Herr Kennedy erklärte, dass er grundsätzlich bereit sei in Vergleichsverhandlungen einzutreten, weil die Regierung auf die Dauer die GAF nicht unter eigener Verantwortung führen sollte. Er sei auch bereit, uns Einblick in die Situation der GAF zu gewähren und unseren Rat für die Reprivatisierung des Unternehmens entgegen zu nehmen.
Einen Vorschlag, den ich ihm vor einigen Wochen unterbreitete und der darauf hinauslief, dass uns die GAF zurückgegeben werde, wir aber das Realisat zur Kreditgewährung an unterentwickelte Länder verwenden würden, bezeichnet er als unannehmbar. Die Rechtslage sei immerhin so, dass die amerikanische Regierung ihrer Sache vor dem amerikanischen Gericht ziemlich sicher und es somit vor der öffentlichen Meinung ausgeschlossen sei, an eine vollständige Freigabe auch nur zu denken. Es sei für ihn und seine Mitarbeiter, angesichts ihrer delikaten Situation, schon sehr schwierig, einem Vergleich auf Basis 50: 50 zuzustimmen.
Ich habe Herrn Kennedy und seinen Mitarbeitern am folgenden Tag einen Vergleichsvorschlag unterbreitet, der als Grundlage für ein weiteres Gespräch bezeichnet wurde, wobei mir die Herren eine beschleunigte Prüfung zusicherten.

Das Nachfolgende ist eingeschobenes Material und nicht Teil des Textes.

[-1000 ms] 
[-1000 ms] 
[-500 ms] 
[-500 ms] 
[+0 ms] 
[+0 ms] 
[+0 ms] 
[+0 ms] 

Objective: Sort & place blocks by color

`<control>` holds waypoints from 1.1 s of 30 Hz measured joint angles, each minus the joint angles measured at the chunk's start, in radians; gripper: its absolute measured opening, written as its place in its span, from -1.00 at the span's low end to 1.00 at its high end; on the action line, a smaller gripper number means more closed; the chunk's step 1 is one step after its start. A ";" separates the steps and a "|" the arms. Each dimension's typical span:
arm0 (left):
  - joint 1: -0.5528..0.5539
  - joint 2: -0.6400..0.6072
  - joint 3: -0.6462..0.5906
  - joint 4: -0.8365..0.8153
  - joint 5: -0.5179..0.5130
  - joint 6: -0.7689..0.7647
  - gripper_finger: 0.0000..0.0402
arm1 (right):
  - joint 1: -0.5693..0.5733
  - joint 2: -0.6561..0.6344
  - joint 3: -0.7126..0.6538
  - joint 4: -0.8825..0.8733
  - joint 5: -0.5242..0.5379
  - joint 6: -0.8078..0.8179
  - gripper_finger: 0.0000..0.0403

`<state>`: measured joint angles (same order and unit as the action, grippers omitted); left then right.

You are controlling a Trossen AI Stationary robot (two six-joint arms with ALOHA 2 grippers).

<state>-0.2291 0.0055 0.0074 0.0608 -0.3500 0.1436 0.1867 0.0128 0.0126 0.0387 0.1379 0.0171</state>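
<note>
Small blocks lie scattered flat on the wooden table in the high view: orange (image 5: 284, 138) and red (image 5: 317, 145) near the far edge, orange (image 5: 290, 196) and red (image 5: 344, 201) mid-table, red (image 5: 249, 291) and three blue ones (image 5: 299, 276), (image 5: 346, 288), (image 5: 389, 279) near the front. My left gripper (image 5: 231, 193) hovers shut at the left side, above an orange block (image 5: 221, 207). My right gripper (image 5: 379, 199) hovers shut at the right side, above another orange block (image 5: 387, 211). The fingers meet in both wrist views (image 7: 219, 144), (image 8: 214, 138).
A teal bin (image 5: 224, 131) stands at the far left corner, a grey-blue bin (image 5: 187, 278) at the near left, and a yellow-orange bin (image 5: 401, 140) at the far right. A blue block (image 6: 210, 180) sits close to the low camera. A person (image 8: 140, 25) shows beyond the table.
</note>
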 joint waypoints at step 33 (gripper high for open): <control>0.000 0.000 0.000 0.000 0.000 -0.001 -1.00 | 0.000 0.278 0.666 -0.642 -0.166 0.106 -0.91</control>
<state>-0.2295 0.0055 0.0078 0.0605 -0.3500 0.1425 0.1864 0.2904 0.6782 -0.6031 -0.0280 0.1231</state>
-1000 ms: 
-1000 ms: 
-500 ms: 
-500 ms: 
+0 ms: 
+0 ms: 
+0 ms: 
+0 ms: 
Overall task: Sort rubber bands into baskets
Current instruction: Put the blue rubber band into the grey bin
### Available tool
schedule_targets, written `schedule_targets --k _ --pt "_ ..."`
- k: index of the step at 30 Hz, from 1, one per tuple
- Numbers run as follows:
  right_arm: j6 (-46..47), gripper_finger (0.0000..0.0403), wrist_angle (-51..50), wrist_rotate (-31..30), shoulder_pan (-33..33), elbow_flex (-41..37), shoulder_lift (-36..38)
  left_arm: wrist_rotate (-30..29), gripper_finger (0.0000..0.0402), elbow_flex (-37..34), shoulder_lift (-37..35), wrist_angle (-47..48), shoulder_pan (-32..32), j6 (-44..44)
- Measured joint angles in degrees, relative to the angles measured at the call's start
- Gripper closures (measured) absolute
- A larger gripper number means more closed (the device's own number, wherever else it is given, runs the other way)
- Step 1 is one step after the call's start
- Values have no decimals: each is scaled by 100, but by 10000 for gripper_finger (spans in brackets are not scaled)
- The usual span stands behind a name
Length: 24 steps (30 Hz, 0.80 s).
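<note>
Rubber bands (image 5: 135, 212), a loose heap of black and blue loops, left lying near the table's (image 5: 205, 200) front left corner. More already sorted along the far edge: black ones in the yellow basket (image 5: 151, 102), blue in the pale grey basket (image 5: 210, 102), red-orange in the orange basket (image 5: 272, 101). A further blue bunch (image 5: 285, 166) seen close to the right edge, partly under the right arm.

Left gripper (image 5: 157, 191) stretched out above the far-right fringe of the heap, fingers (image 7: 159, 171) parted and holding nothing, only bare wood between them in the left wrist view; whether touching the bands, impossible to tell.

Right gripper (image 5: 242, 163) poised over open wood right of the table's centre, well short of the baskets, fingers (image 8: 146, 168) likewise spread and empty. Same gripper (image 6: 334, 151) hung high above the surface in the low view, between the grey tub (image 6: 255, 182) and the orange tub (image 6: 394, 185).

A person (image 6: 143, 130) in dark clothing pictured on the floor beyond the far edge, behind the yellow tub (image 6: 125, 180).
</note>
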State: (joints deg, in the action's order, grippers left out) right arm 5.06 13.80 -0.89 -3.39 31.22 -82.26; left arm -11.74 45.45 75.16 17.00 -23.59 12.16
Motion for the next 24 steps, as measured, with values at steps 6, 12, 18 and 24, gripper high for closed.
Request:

Der Grund für die Verhandlungsbereitschaft dürfte wenigstens teilweise darin liegen, dass die Geschäftszukunft der GAF mit Vorsicht beurteilt werden muss und es sehr wohl dazu kommen könnte, dass die beiden Partner sich zuletzt um einen Leichnam streiten. Infolgedessen sind auch wir an einem raschen Abschluss der Vergleichsverhandlungen interessiert.
Von erheblicher Bedeutung für die Stellungnahme der amerikanischen Regierung sind die fatalen «Sturzenegger-Dokumente»4. Die Weigerung, den amerikanischen Behörden direkte Einsicht in die restanzlichen Akten zu geben, ist nach Meinung der amerikanischen Regierung deren grösster Trumpf in den Verhandlungen und vor dem amerikanischen Gericht. Es wäre infolgedessen von grösster Bedeutung, wenn die Stellungnahme des Bundesrates in dieser Frage möglichst umgehend und möglichst direkt dem Justice Department zugestellt und möglichst entgegenkommend gefasst würde.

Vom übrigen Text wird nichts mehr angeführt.